We talk a lot about exercise—building muscle, staying at a healthy weight, and keeping your heart healthy with aerobic fitness. But there’s another physical activity, often-overlooked, that you need to practice for a healthy lifestyle—especially as you age. It’s maintaining good flexibility, and stretching is the way to achieve it.
Stretching: Overlooked but Important
Your body and muscles need to stretch to protect your mobility and health. It’s not just something for athletes to do before or after working out—it’s important for everyone. And stretching must happen on a regular basis for it to benefit you. Experts agree that daily stretching is best, but at least three or four days a week is beneficial, too.
The good news is that short stretching sessions are all you need.
Benefits of Stretching
Stretching keeps your muscles flexible, strong, and healthy. This is important to maintain the range of motion you need in your joints. Without stretching, muscles become tight and shorten. This puts you at risk for joint pain, strains, and muscle damage.
Regular stretching gives you the following benefits:
1) Increases flexibility
Flexibility is critically important to your well-being. Not only does it help you perform your daily activities with ease, it also greatly decreases the problems with mobility that naturally occur as you age.
2) Improves performance in physical activity
Stretching increases your range of motion and helps your muscles perform better in physical activity, including daily activities, athletic events, and exercise.
3) Improves posture
Stretching certain muscle groups helps align and improve your posture.
4) Increases blood flow
Stretching on a regular basis increases blood flow to your muscles and improves circulation. This increased blood flow reduces muscle soreness from working out.
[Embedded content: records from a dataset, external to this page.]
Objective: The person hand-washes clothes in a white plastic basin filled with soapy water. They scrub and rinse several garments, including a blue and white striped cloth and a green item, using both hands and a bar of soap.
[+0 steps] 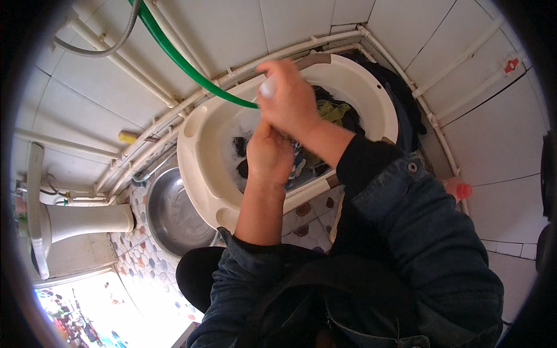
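Note:
Both my hands are raised together over a cream plastic baby bathtub (204, 165). My right hand (291, 102) is blurred, and a small rounded white object (268, 87) shows in its grip; its kind is unclear. Just below, my left hand (270, 154) has curled fingers that meet the right hand, and whatever they may hold is hidden. Dark wet clothes (321, 95) and an olive-green cloth (334, 112) lie in sudsy water in the tub. A green hose (187, 67) runs down into the tub's area and passes out of sight behind my hands.
A round metal basin (174, 213) stands left of the tub on the pebble-patterned floor (148, 256). Dark clothes (407, 108) hang or lie beyond the tub's right end. White pipes (278, 55) line the tiled walls. A pink-capped bottle (459, 190) and a pedestal sink (89, 222) flank the space.

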Tool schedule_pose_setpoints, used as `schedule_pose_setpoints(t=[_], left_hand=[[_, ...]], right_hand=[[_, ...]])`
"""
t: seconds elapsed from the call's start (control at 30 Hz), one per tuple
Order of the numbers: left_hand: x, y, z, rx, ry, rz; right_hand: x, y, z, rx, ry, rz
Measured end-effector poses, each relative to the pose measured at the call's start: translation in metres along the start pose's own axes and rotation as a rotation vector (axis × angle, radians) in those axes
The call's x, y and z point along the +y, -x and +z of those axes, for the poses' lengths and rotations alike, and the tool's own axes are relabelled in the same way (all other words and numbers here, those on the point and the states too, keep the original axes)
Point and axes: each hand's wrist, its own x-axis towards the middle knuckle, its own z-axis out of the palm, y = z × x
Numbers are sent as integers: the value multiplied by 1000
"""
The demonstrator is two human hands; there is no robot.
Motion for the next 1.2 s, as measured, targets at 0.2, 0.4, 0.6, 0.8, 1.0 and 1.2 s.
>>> schedule_pose_setpoints(t=[0.2,0.4,0.6,0.8,1.0,1.2], left_hand=[[4,-5,1,45,84,-141],[18,-10,-8,22,177,-130],[19,-17,-17,126,10,51],[36,-20,-31,133,-65,209],[21,-22,-42,102,-573,140],[26,-19,-41,187,-447,297]], right_hand=[[70,-33,-5,-109,-193,626],[83,-32,-27,-116,-1025,1473],[62,-20,-14,-530,-786,1454],[40,-12,-9,-878,-683,1075],[58,-17,-10,-384,-1114,1285],[70,-27,-26,-199,-1164,1332]])
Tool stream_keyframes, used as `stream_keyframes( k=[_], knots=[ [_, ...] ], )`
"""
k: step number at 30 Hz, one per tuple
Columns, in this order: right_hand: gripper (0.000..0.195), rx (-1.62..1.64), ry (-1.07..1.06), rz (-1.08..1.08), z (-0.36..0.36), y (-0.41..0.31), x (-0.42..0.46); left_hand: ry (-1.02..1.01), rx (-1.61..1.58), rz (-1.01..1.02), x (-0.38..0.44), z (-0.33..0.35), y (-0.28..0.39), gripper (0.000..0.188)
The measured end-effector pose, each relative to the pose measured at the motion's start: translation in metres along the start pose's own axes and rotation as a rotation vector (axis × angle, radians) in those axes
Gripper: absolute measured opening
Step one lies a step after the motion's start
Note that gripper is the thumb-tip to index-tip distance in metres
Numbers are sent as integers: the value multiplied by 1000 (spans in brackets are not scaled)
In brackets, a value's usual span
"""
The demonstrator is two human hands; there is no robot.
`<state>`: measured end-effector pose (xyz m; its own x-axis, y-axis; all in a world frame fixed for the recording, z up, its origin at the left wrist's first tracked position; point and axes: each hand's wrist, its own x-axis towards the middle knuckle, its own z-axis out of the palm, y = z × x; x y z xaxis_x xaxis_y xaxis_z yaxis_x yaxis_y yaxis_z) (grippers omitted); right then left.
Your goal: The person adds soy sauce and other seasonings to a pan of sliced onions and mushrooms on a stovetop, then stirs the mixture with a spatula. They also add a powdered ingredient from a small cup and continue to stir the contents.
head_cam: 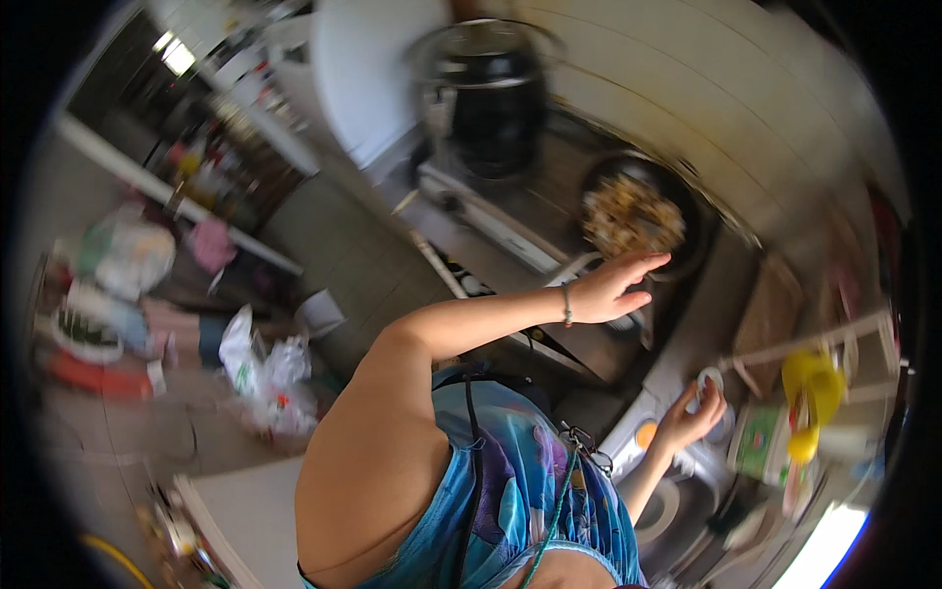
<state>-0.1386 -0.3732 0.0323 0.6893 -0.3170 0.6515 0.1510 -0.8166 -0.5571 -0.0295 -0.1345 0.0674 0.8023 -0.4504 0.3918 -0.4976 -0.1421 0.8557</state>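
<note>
A dark frying pan (pixel 699 221) on the stove holds browned, chopped-looking food (pixel 633 217). My left hand (pixel 614 287) reaches out at the near side of the pan, fingers extended and thumb apart, holding nothing; a beaded bracelet is on its wrist. Lower right, my right hand (pixel 692 420) has its fingertips around a small round whitish item (pixel 710 379), perhaps a lid; blur hides its details. A metal utensil lies partly hidden behind my left hand.
A large dark pot with a glass lid (pixel 486 96) stands on the stove (pixel 508 228). At the right are a wire-sided rack (pixel 817 339), a yellow plastic item (pixel 813 383) and a green-and-white package (pixel 758 442). Plastic bags (pixel 272 375) lie at the left.
</note>
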Motion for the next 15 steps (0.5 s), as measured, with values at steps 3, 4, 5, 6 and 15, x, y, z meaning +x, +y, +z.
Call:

5) Helps prevent and heals back pain
Tight muscles increase the likelihood of straining your back, and stretching can help heal back injuries. Stretching can also prevent back pain from happening in the first place by strengthening these important back muscles.
6) Provides stress relief and calms your mind
Stress tightens your muscles. Neck, shoulder, and upper back stretches can relieve this tightness. Stretching can also give your mind a mental break and help you relax.
7) Helps decrease tension headaches
Stretching can help reduce the tension that causes stress headaches.
8) Good for your glutes
Many of us sit a lot at work, and that’s not good for your body. Prolonged sitting causes glute muscles to degenerate. When this happens, other muscles and joints in your body become stressed, and this commonly causes knee and lower back pain. If you sit a lot for work, keep your glutes stretched out as much as possible throughout the day by getting up and stretching periodically.
9) Strengthens your spine
When your spine becomes tight, it causes problems up and down your entire body. Back stretches help keep your spine strong and healthy.
10) Gives you better balance
Stretching helps you maintain good balance as you age which prevents falls. And for women who carry a heavy purse, or people who sling a backpack over one shoulder, stretching helps keeps their body in balance.
11) Finishes up a workout the right way
After a workout, stretching out the muscles you just trained makes them feel less tense.
12) Decreases risk of injury
Muscles that are regularly stretched are much less likely to become injured with regular activity or workouts.
How to Get Started
As a client at Jesse James Fit or Outlaw FitCamp, we’ll show you the stretches you need to practice regularly to experience the benefits we listed above. We can assess your muscle strength and tailor a stretching program to meet your needs. And we’ll make sure to show you proper form and technique.
When starting a stretching routine, there are a few things to keep in mind:
- Hold stretches for 30 seconds. Don’t bounce! This can cause injury.
- You should feel tension during a stretch, but not pain. If you feel pain, stop stretching that muscle.
- Modify and adapt stretching exercises to work for you. For example, you may want to put padding under your knees or try the same stretch sitting down, lying down, or standing up if it’s more comfortable for you.
- Instead of telling yourself, “I’m not flexible,” or “I hate stretching exercises,” replace this self-talk with, “This is really good for my body,” or “I’m getting more flexible every time I stretch.” Are you aware how important self-talk is to your success? Here’s our recent blog post about it.
- Focus on the major muscle groups. Most of the benefit of stretching is found in your calves, thighs, hips, lower back, neck, and shoulders.
- Stretch consistently. To reap the benefits, stretching needs to be done regularly. Aim for at least three to four times a week. A short daily stretching routine will do wonders for you!
- The beauty of stretching exercises is that you can do them anytime and anywhere.
Invest a Short Amount of Time and Reap Big Benefits!
At Jesse James Fit or Outlaw FitCamp we can help design a short but effective stretching routine for you. If you can practice just 10 to 15 minutes of stretching every day, or on most days, you’ll maintain the flexibility you need to stay mobile and healthy as you age. You’ll increase your range of motion, improve your posture, and feel more relaxed.
Stretching provides a lot of benefits with a small investment of time. Add stretches to your daily routine and see for yourself!